◆ Your objective: For every line below, output the text exactly and leave out images.

─── Input ───

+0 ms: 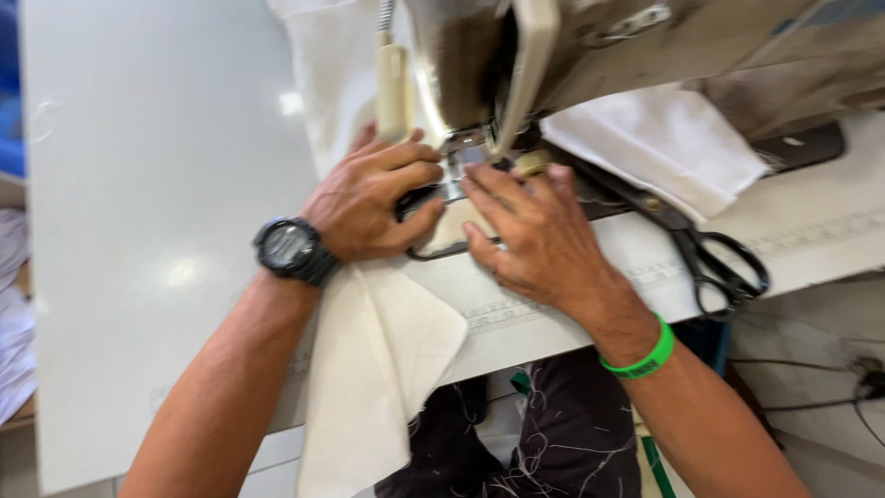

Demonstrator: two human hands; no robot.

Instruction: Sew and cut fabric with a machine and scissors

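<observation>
Head view: white sewing table (166, 231), cream fabric (378, 360) overhanging edge, black scissors (710, 254) right.

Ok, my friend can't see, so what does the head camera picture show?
Two bare hands press cream cloth flat under a sewing machine on a white table. The left hand, with a black watch on its wrist, and the right hand, with a green wristband, sit by the needle. Black scissors lie to the right.

cream cloth (378, 350), plain; white table (138, 231); black scissors (710, 254); black watch (290, 247); bright green wristband (643, 358); beige-grey sewing machine (645, 46); white folded fabric (664, 143); dark trousers (562, 433), pale thread scraps on them
</observation>
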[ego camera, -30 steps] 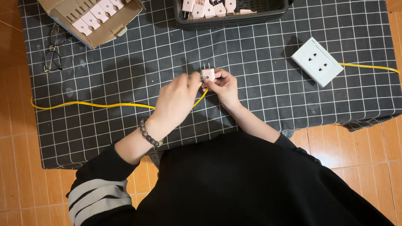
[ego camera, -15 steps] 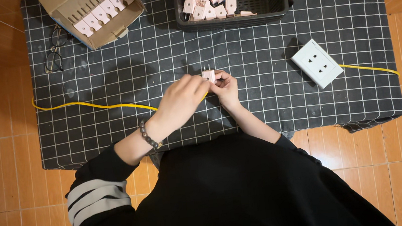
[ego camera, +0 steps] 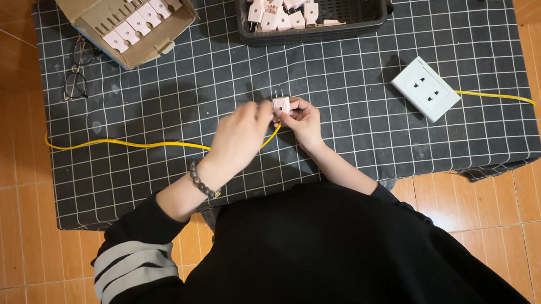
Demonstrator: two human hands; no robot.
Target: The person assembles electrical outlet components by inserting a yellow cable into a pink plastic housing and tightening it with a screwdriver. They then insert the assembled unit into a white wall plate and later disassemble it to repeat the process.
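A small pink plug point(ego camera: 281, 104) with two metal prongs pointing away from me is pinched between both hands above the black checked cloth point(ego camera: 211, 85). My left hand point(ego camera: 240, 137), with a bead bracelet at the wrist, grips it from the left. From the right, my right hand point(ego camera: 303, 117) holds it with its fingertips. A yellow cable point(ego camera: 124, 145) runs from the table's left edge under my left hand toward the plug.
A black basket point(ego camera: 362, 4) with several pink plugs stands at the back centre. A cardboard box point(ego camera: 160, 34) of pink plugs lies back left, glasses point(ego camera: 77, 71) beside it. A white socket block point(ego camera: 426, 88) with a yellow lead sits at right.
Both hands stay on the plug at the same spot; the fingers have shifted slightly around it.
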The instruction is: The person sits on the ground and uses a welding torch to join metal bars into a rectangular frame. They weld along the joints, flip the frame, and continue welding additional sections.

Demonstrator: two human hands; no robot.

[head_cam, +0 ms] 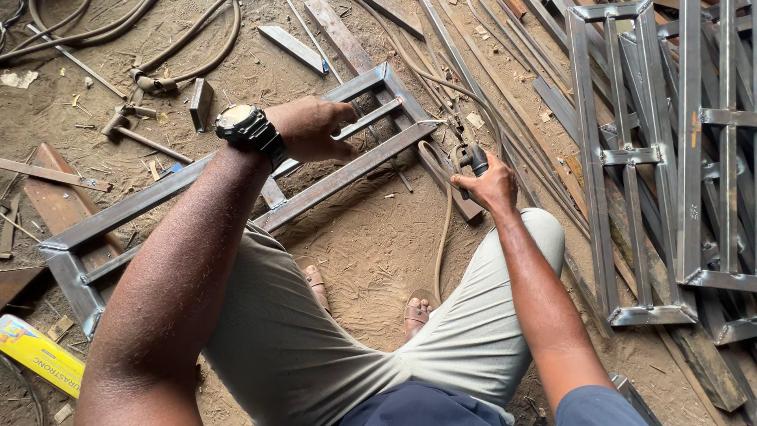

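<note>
- Head view, the setting: a dirt workshop floor (pixel 371 252) strewn with sawdust, scrap strips and hoses. Finished welded metal frames (pixel 631 158) lie stacked from 1 to 4 o'clock, and a yellow packet (pixel 35 355) sits at 8 o'clock.
- A long rectangular steel frame (pixel 142 203) of square tube runs from 8 o'clock up to 12 o'clock, resting on the floor in front of the seated person's knees.
- The left hand (pixel 311 130), with a black wristwatch (pixel 240 125) on its wrist, lies across the frame near its upper end. Its grip is closed over the thin cross bar (pixel 374 118) there, with the fingers wrapped around it.
- The right hand (pixel 493 185), just right of centre, has its grip shut around a dark tool handle (pixel 475 160) with a cable (pixel 443 229) trailing down from it; it looks like a welding electrode holder, beside the frame's right-hand rail.
- Judged from this, the step in hand is steadying the cross bar for joining; the next move would need the tool tip brought precisely to the joint while the bar is kept square.
- Hard to make out: the tool's tip is hidden behind the fingers, the frame's middle is covered by the left forearm, and the lower left corner is partly behind the leg.
</note>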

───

◆ Response:
+0 ms: 

Demonstrator: two human hands; no robot.

Instruction: Sew and cut fabric with a machine and scissors

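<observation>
Head view: white sewing table (166, 231), cream fabric (378, 360) overhanging edge, black scissors (710, 254) right.

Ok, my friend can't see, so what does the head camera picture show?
Two bare hands press cream cloth flat under a sewing machine on a white table. The left hand, with a black watch on its wrist, and the right hand, with a green wristband, sit by the needle. Black scissors lie to the right.

cream cloth (378, 350), plain; white table (138, 231); black scissors (710, 254); black watch (290, 247); bright green wristband (643, 358); beige-grey sewing machine (645, 46); white folded fabric (664, 143); dark trousers (562, 433), pale thread scraps on them
</observation>
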[ego camera, -30 steps] 
[ego camera, -15 steps] 
[ego camera, +0 steps] 
Demonstrator: two human hands; no robot.
Target: The person assembles electrical outlet components by inserting a yellow cable into a pink plastic housing and tightening it with a screwdriver. They then insert the assembled unit into a white wall plate and later disassemble it to repeat the process.
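A small pink plug point(ego camera: 281, 104) with two metal prongs pointing away from me is pinched between both hands above the black checked cloth point(ego camera: 211, 85). My left hand point(ego camera: 240, 137), with a bead bracelet at the wrist, grips it from the left. From the right, my right hand point(ego camera: 303, 117) holds it with its fingertips. A yellow cable point(ego camera: 124, 145) runs from the table's left edge under my left hand toward the plug.
A black basket point(ego camera: 362, 4) with several pink plugs stands at the back centre. A cardboard box point(ego camera: 160, 34) of pink plugs lies back left, glasses point(ego camera: 77, 71) beside it. A white socket block point(ego camera: 426, 88) with a yellow lead sits at right.
Both hands stay on the plug at the same spot; the fingers have shifted slightly around it.
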The instruction is: The person sits on the ground and uses a welding torch to join metal bars into a rectangular frame. They weld along the joints, flip the frame, and continue welding additional sections.

Demonstrator: two human hands; no robot.

[head_cam, +0 ms] 

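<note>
- Head view, the setting: a dirt workshop floor (pixel 371 252) strewn with sawdust, scrap strips and hoses. Finished welded metal frames (pixel 631 158) lie stacked from 1 to 4 o'clock, and a yellow packet (pixel 35 355) sits at 8 o'clock.
- A long rectangular steel frame (pixel 142 203) of square tube runs from 8 o'clock up to 12 o'clock, resting on the floor in front of the seated person's knees.
- The left hand (pixel 311 130), with a black wristwatch (pixel 240 125) on its wrist, lies across the frame near its upper end. Its grip is closed over the thin cross bar (pixel 374 118) there, with the fingers wrapped around it.
- The right hand (pixel 493 185), just right of centre, has its grip shut around a dark tool handle (pixel 475 160) with a cable (pixel 443 229) trailing down from it; it looks like a welding electrode holder, beside the frame's right-hand rail.
- Judged from this, the step in hand is steadying the cross bar for joining; the next move would need the tool tip brought precisely to the joint while the bar is kept square.
- Hard to make out: the tool's tip is hidden behind the fingers, the frame's middle is covered by the left forearm, and the lower left corner is partly behind the leg.
</note>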

The answer stands, and there is nothing more to add.